Vaak wordt mensen met autisme een gebrekkige “theory of mind” verweten. Dat kan ik me voorstellen. Alhoewel ik veel moeite doe om andere mensen te begrijpen, lukt me dat regelmatig niet. Ik ga uit van mijn eigen beleving, mijn eigen behoeften en mijn eigen ervaringen. Dan ben ik bijvoorbeeld stil om de ander te laten nadenken, terwijl die ander zich ergert aan mijn gebrek aan terugkoppeling.
Tegelijk kunnen die andere mensen zich vrijwel niet in mij inleven. Dit heet het “Double Empathy Problem”. Ik snap niet waarom jij iets op de ene manier ervaart en jij snapt niet waarom ik dat op een andere manier ervaar. Natuurlijk kunnen we proberen elkaar te begrijpen, maar hoe? Hoe begrijp je een beleving die een ander alle dagen meemaakt en jij nooit of slechts in hele bijzondere omstandigheden?

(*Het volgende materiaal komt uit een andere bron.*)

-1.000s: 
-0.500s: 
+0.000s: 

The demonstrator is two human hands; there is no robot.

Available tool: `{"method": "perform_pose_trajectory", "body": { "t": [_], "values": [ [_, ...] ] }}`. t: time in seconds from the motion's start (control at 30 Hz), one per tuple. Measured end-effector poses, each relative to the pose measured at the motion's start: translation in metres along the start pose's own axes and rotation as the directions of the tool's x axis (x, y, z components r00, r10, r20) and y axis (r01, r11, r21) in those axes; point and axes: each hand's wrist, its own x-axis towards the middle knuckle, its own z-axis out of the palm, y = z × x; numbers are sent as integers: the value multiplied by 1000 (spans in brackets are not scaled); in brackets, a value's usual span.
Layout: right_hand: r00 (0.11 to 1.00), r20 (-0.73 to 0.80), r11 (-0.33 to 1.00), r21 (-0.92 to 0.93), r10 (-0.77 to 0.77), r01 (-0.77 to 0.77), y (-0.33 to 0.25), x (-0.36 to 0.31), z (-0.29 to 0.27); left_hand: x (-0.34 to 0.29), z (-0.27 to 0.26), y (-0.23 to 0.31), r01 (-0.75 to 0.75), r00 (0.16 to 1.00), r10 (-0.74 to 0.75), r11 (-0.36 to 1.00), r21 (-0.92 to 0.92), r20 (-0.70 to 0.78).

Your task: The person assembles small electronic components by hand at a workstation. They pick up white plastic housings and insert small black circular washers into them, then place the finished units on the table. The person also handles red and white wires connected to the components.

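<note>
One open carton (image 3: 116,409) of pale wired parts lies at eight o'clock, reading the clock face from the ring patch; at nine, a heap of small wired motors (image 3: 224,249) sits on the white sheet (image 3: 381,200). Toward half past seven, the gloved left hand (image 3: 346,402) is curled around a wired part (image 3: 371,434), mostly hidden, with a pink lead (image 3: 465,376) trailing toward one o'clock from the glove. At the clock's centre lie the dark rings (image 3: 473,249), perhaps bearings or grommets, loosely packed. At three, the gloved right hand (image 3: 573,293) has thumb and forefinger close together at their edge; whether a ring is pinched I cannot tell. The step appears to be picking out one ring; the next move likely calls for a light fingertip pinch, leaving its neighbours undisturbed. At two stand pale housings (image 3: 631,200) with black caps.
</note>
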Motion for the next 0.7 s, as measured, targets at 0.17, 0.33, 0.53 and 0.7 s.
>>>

Rekening houden met elkaar
Het kan gemakkelijker. Ik kan er rekening mee houden dat de meeste mensen graag oogcontact hebben en in alles non verbale communicatie zien, hoe uitputtend dit ook voor me is. Ik kan accepteren dat het voor deze mensen heel naar is als de omstandigheden niet optimaal zijn: te koud, te warm, te vochtig, een vlekje, een gaatje, onkruid, niet snel genoeg reactie. Ongemakken die voor mij normaal zijn. Ik kan mijn gevoel verbergen en mijn gedrag maskeren, zodat ik anderen niet onbedoeld frustreer en irriteer.
Tegelijk kunnen jullie er rekening mee houden dat ik puzzeltijd nodig heb. Mijn non verbale communicatie is zelden een reactie op jou en zegt vooral iets over mijn vermoeidheid of mijn concentratie. Zonder focus krijg ik niets gedaan Je kunt er rekening mee houden dat onvoorbereide situaties en veranderingen een enorme impact op mij hebben. Ik word altijd overspoeld door prikkels waar jij geen weet van hebt. Tot slot kun je er rekening mee houden dat het me niet lukt om me aan te passen zodra mijn hoofd vol zit. Jij kunt mij helpen om dat te voorkomen.
We zijn geneigd anderen te willen veranderen in onszelf. Of het nu op school is, in de zorg, op het werk of privé, het is beter als we ons durven verdiepen in die ander. Daarom ben ik dankbaar dat jullie mijn blogs lezen. Omdat het hopelijk leidt tot iets meer begrip voor elkaar.